About this task:
Find each line below where the word "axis" occurs, and copy it.

The data:
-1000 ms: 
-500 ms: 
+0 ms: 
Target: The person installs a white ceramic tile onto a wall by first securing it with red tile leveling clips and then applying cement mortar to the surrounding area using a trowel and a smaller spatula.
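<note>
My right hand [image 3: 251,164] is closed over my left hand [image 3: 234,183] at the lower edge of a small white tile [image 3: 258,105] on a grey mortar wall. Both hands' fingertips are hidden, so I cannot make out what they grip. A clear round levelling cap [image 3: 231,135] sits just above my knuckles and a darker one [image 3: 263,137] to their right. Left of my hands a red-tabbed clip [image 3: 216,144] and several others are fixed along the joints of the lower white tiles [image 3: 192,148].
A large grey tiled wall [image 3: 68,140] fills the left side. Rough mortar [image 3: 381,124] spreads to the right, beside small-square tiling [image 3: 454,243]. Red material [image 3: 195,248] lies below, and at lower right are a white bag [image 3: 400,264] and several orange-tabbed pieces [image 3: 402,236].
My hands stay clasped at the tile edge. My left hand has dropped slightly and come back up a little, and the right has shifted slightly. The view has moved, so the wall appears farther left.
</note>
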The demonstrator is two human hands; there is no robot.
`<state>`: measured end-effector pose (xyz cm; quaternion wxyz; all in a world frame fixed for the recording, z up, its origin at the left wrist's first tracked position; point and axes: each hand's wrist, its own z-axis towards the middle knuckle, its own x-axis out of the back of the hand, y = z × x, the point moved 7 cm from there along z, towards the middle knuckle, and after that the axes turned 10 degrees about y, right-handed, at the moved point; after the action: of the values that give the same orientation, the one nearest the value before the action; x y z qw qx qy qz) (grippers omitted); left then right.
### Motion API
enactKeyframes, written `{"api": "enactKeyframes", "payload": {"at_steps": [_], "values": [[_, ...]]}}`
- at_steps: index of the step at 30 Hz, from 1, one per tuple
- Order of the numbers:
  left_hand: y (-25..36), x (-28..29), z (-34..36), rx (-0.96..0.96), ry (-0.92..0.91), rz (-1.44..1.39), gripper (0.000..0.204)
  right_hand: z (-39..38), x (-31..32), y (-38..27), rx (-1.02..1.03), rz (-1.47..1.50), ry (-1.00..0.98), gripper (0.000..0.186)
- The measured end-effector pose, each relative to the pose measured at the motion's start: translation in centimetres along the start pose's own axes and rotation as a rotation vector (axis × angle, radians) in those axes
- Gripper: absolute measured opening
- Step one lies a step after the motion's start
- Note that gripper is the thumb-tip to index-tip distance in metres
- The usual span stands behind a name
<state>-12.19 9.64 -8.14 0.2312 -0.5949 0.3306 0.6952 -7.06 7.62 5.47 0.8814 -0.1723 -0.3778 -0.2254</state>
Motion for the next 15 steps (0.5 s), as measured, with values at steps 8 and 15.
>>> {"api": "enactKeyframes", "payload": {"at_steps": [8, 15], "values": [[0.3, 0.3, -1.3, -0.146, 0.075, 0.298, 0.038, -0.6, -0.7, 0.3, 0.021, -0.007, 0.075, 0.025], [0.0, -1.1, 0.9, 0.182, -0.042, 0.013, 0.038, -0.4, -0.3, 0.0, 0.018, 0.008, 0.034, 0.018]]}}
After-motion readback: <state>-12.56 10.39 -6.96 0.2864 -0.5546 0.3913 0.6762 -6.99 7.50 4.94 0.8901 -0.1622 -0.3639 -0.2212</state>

Response area:
`<state>`: measured end-effector pose (xyz cm; quaternion wxyz; all in a world frame fixed for the recording, z up, its origin at the left wrist's first tracked position; point and axes: each hand's wrist, its own z-axis towards the middle knuckle, its own x-axis out of the back of the hand, y = z × x, the point moved 7 cm from there along z, towards the middle knuckle, and after that the axes turned 10 degrees about y, right-handed, at the moved point; after the action: of the values that give the same orientation, the one nearest the value before the action; x y z qw qx qy qz) (grippers omitted); left then right.
- The measured end-effector pose, each relative to the pose measured at the motion's start: translation in centimetres along the start pose's own axes and rotation as a rotation vector (axis × angle, radians) in those axes

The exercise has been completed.